▸ Required work:
Starting at the line holding "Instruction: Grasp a" and finishing at the line holding "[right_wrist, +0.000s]", transcribe the material exactly, keeping both ends but no pictures.

▸ Information supplied:
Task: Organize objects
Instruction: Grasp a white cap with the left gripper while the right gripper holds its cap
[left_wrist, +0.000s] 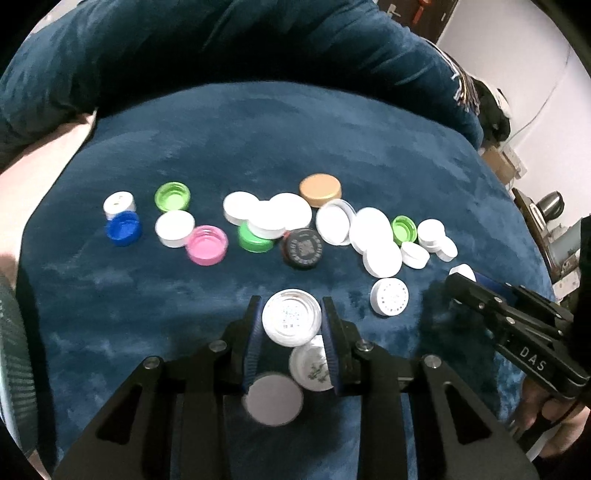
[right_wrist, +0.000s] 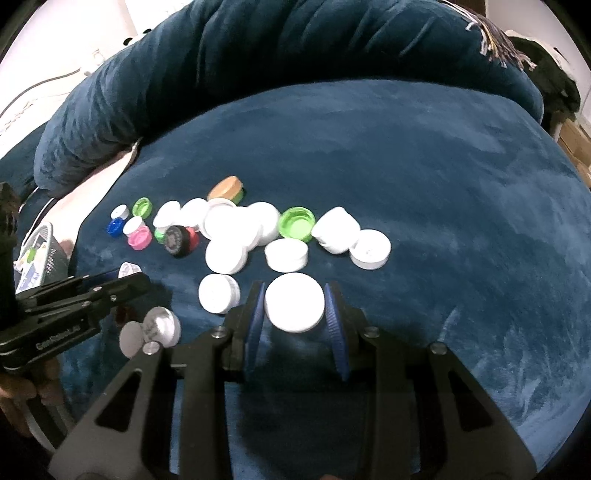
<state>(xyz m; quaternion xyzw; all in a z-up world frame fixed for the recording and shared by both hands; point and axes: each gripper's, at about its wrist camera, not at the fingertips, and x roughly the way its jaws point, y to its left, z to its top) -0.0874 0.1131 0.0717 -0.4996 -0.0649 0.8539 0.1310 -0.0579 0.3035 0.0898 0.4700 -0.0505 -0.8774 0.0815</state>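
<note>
Left claw (left_wrist: 291, 325) clamped on a clear-topped white plastic cap (left_wrist: 291, 321) just above the blue plush blanket (left_wrist: 332, 129), right claw (right_wrist: 294, 306) clamped on a plain white plastic cap (right_wrist: 294, 302); both probably light, rigid, slippery, best pinched across the ribbed rim.
</note>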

▸ Finished task:
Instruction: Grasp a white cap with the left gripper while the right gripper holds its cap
[left_wrist, +0.000s] 
[right_wrist, +0.000s] 

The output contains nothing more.